8. On the Church as the Manifestation of God

Another peculiar thought in their pamphlet against Witness Lee and the local churches is expressed as follows: “[To say] the church itself is God manifest in the flesh…is contrary to the Word of God” (p. 18). I would like to ask our critics the question: If the church is not the manifestation of God, what is it the manifestation of? Surely the individual body of Christ manifested forth God. When Christ was on the earth, He was the manifestation of the Father. John 1:14 says clearly: “And the Word became flesh and tabernacled among us, and we beheld His glory, glory as of the only begotten from the Father, full of grace and reality” (Gk.). According to this verse, the Lord’s body was a tabernacle in which the glory of God was manifested. Now according to Ephesians 1:22-23 the church today is His Body. There is no doubt that on the earth today, in the genuine church, God is manifesting His glory in a corporate tabernacle. Can anyone who reads the book of Acts doubt that the church there was the manifestation of God in the flesh? In 1 Corinthians 12:7 Paul speaks of “the manifestation of the Spirit,” but when one reads the rest of the chapter, he finds that this manifestation of the Spirit is within the church which is Christ’s Body, for the word body is mentioned at least fifteen times in this chapter. In 1 Corinthians 14:24-25, speaking of the church meetings, Paul says:

But if all prophesy, and an unbeliever or an ungifted man enters, he is convicted by all, he is called to account by all; the secrets of his heart are disclosed; and so he will fall on his face and worship God, declaring that God is certainly among you.
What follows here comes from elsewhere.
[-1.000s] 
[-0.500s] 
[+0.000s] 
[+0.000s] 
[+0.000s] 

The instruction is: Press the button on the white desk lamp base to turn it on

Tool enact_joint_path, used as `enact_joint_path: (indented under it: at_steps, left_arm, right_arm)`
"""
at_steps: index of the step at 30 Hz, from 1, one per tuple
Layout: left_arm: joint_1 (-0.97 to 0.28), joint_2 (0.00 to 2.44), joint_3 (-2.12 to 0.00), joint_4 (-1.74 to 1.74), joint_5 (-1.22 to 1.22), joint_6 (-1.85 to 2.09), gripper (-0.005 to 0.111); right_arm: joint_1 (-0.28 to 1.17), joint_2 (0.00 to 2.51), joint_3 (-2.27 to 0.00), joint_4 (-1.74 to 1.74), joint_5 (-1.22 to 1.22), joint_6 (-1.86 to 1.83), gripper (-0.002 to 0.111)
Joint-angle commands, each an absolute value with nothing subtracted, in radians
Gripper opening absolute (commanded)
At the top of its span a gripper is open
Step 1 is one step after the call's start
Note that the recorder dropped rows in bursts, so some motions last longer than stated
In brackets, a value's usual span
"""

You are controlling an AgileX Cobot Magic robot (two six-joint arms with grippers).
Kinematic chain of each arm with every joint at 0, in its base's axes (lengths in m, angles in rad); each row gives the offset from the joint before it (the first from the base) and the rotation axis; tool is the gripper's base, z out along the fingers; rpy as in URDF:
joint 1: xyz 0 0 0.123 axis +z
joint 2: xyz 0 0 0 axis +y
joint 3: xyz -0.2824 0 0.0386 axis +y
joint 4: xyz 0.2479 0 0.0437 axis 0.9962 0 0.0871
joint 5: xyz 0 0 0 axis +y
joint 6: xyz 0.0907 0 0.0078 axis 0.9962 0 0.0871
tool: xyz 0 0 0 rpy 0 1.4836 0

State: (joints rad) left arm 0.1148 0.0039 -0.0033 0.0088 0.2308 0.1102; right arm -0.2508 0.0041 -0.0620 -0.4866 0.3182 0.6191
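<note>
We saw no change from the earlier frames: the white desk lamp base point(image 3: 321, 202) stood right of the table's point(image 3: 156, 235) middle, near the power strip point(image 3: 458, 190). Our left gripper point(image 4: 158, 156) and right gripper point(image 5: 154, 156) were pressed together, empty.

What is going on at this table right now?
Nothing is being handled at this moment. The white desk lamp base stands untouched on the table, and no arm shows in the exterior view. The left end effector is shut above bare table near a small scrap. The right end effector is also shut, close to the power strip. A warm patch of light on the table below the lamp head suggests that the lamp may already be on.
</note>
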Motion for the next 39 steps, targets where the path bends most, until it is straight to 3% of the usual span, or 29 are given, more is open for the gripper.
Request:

According to Paul, the church meetings should be a manifestation of God. Anyone coming in, even a stranger, ought to be impressed that what is manifested here in this meeting is God. How then can the Bible Answer Man’s helpers say that according to the Word of God the church is not God manifested in the flesh? Their standard of interpretation is peculiar to say the least, for it somehow enables them to derive interpretations from the Bible which are exactly opposite to what the Bible says.

More to Come

In the weeks ahead we in the local churches will respond to the slanderous and unfounded accusations expressed in the pamphlet written and distributed by the Christian Research Institute. And in doing so we shall pursue precisely the standard which they themselves have set: “to compare everything with the Word of God.”